Why have we given him control of the stage? We all remember the
picture of him pulled out of his spider hole. That should be the
Saddam Hussein we put on trial. Instead, with every appearance, he
dresses more regally, emerging from cowering captive to ordinary
prisoner to dictator on temporary leave. Now he carries on as
legitimate and imperious head of state. He plays the benign father
of his country, calling the judge "son," then threatens the judge's
life. Hussein shouts, defies, brandishes a Koran. The judge keeps
telling him he's out of order. He disobeys with impunity, the guards
not daring to intervene.
What kind of message does that send to Iraqis who have been
endlessly told that Hussein and his regime were finished? "The
performance has heartened his followers," writes The Post's Doug
Struck from Baghdad. "In Tikrit . . . a large crowd of demonstrators
chanted their loyalty on Tuesday. Several marchers said they were
emboldened by his courtroom bravado."
This is absurd. If anything, Hussein should be brought in wearing
prison garb, perhaps in shackles, just for effect. And why was he
given control of the script? He shouts, interrupts and does his
Mussolini histrionics unmolested. Instead of the press being behind
a glass wall, it is Hussein who should be. Better still, placed in a
glass booth, like Eichmann, like some isolated specimen of deranged
humanity, symbolically and physically cut off from the world of
normal human values.
Instead, he struts. And we are witness to a political test of wills
between the new Iraq represented by an as-yet incompetent judicial
system and the would-be tyrant-for-life defiantly raising once again
the banner of Baathism, on a worldwide stage afforded him by
us .
Until now the Baathists who constitute the bulk of this Sunni
insurgency had no symbolic presence, no political platform, no
visible leadership. We have now given that to them, gratis.
Both President Bush and his opponents in Congress are incessantly
talking about "benchmarks" to guide any U.S. withdrawals from Iraq.

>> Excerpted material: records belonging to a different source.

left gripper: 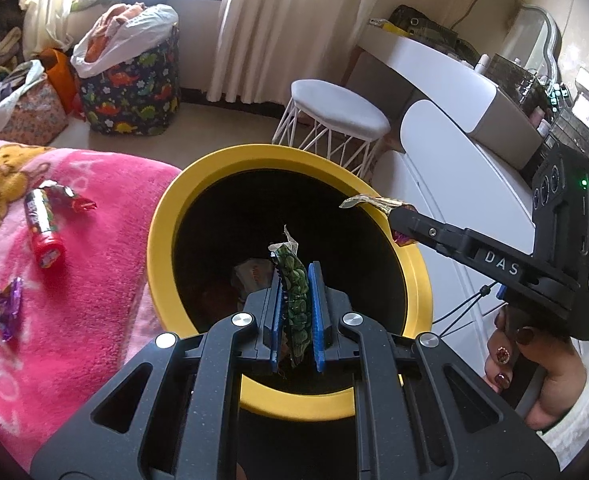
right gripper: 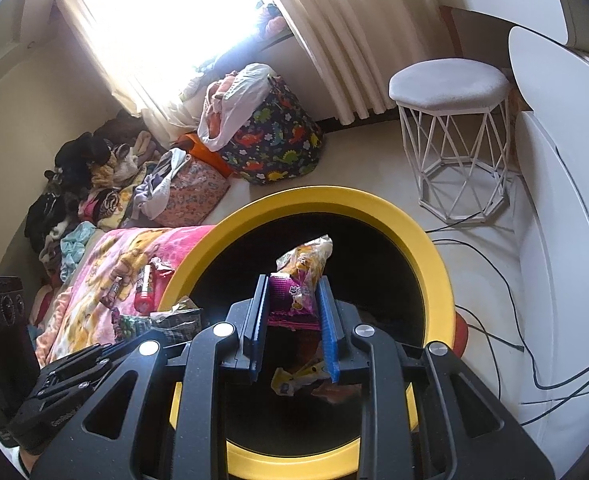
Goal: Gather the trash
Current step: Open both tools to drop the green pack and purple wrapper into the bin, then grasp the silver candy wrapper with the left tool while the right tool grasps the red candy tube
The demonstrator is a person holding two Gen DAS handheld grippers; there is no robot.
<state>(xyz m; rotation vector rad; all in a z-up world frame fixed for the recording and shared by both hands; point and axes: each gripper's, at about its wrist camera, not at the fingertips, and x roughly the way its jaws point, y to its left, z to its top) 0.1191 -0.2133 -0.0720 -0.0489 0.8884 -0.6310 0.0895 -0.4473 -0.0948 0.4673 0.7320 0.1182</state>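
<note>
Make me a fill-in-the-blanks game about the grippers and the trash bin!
1. The left gripper is shut on a ____ wrapper.
2. The rim of the bin is ____.
3. Both grippers are held above the mouth of the ____.
4. More candy wrappers lie on the ____ blanket beside the bin.

Missing words: green; yellow; bin; pink
</note>
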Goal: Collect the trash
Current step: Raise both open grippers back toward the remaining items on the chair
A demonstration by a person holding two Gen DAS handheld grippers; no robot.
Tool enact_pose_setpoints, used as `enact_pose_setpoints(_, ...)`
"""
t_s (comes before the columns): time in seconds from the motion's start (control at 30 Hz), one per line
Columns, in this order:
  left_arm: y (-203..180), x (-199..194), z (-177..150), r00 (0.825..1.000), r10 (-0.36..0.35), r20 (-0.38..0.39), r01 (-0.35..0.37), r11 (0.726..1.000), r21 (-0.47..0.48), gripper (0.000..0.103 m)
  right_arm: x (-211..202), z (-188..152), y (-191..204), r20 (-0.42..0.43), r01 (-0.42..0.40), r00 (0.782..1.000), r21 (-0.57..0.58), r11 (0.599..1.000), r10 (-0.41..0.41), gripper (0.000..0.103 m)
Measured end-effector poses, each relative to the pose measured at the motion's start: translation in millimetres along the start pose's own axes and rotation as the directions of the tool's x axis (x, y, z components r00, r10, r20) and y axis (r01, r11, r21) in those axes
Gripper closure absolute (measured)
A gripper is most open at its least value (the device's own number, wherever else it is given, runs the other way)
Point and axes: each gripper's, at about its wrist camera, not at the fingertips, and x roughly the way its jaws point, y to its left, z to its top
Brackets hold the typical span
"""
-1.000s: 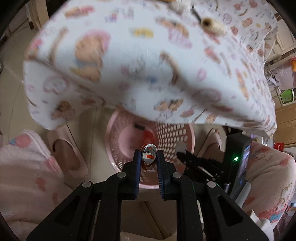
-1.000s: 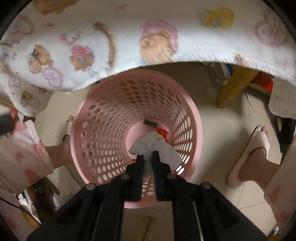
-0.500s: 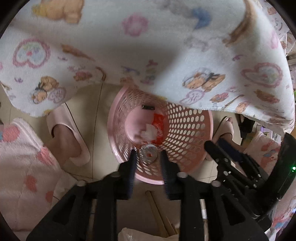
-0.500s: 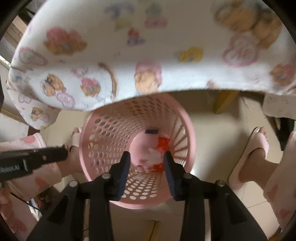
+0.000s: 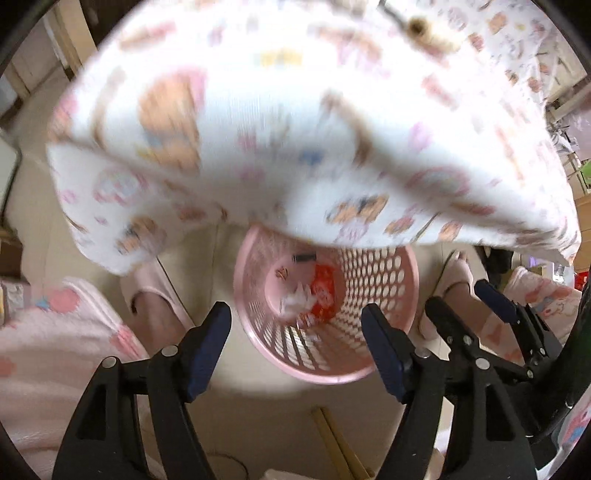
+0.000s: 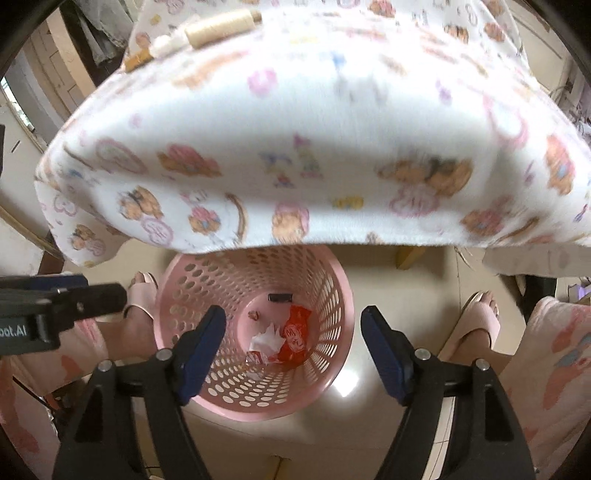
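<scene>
At the bottom of the pink perforated basket [image 6: 255,373] lie the pieces of trash: a crumpled white tissue [image 6: 266,340], touching a red wrapper [image 6: 295,334] on its right, a small pinkish scrap [image 6: 254,315] a little above them and a small dark block [image 6: 279,297] near the far wall. The basket stands on the pale floor [image 6: 399,306], partly under the edge of a surface draped in a white cartoon-print cloth [image 6: 295,147]. Both tools hang above it, pointing steeply down. The right gripper [image 6: 293,336] has just been opening; its jaws stand wide with nothing between them. The left gripper [image 5: 295,334] has likewise just been opening, jaws wide and empty. A person's feet in pink slippers [image 6: 476,321] stand on either side of the basket. A cream spool of thread [image 6: 221,27] lies on the cloth.
</scene>
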Motion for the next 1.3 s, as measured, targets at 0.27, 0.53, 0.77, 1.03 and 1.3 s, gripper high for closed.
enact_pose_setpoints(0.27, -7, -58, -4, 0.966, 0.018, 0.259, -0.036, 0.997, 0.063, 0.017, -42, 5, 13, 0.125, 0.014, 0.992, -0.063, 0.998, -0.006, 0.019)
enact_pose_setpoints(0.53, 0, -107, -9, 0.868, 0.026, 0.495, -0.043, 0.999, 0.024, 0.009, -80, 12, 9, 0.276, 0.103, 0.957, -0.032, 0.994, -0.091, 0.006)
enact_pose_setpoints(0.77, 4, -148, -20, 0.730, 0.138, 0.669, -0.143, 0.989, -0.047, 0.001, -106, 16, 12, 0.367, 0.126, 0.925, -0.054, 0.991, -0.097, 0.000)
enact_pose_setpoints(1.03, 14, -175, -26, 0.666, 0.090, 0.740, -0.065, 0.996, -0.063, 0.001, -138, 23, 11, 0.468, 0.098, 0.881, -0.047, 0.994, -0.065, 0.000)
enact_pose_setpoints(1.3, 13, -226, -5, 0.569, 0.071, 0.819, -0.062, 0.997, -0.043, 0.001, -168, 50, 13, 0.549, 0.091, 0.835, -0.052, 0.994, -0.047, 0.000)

But there is one benchmark that is always left unspoken: We cannot
leave until Saddam Hussein is dead, executed for his crimes. No one
will say it, but everyone knows it. As long as he is alive and
well-dressed, every Iraqi will have to wonder what will happen to
him and his family if Hussein returns. Only Hussein's death will
assure them that he will not return.
Which is why the lateness of this trial is such a tragedy. And why
its bungling is such a danger. Our only hope, as always with
Hussein, is that he destroys himself with his arrogance and
stupidity. He has stupidly walked out of his own trial. This is our
opportunity. He should not be allowed back, certainly not without a
glass booth. Only Saddam Hussein can save us from our own
incompetence. We should let him.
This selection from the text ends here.